MLB The Show 22: What's not so great
While MLB The Show 22 is an all-around success, there are still some things that could be better about the game. For the second year in a row now, the same style of bugs and glitches have appeared in the game, including some painfully annoying moments in the game where fielders will simply stop moving under a fly ball, or players will not react to hits the right way.
Other minor annoyances present themselves in the game, including online play, which received a surprising downgrade from years past. The inclusion and enhancement of co-op play online is extremely fun, but head-to-head matches, at least in my own experience, have been inconsistent in terms of stability and connectivity issues.
Elsewhere, and perhaps the most glaring problem with the game, is that there is little to no real improvements when it comes to some of the core game modes in MLB The Show. Much like Madden's woes with its Franchise Mode, the Franchise Mode found in MLB The Show 22 is also painfully lacking in real, meaningful year-to-year updates. While it may not be one of the more popular or flashy modes, it still is a key mode to the game, and something that a core group of players hopes gets addressed when it comes to future iterations.
MLB The Show 22: Should you play it?
At the end of the day, there isn't too much "new" to be found in MLB The Show 22, and that's not necessarily a bad thing. After two years of constant, big improvements, the baseball franchise is at a place where it's in the upper echelon of sports titles that exist today. Not only is it one of the only baseball simulations available to play, but it's far and away the best and most authentic baseball game to date.

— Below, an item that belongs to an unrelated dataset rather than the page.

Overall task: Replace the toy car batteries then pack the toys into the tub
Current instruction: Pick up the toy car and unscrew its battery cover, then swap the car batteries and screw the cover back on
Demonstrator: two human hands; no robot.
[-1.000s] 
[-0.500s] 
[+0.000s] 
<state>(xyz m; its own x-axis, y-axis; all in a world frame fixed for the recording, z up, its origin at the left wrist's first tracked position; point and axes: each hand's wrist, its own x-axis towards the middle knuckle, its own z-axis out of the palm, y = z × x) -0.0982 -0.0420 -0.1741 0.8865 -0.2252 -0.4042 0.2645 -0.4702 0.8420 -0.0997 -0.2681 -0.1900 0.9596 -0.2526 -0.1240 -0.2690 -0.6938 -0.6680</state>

That being said, there is always room for improvement, and MLB The Show 22 does suffer from just enough issues that keep it from truly reaching the highest highs. With another year of next-generation development, however, the sky is the limit for where the MLB The Show series could be headed.
MLB The Show 22 retails for $70 ($60 on last-gen consoles) and is available on PC, Xbox Series X and Series S, Xbox One, PlayStation 4, and PlayStation 5.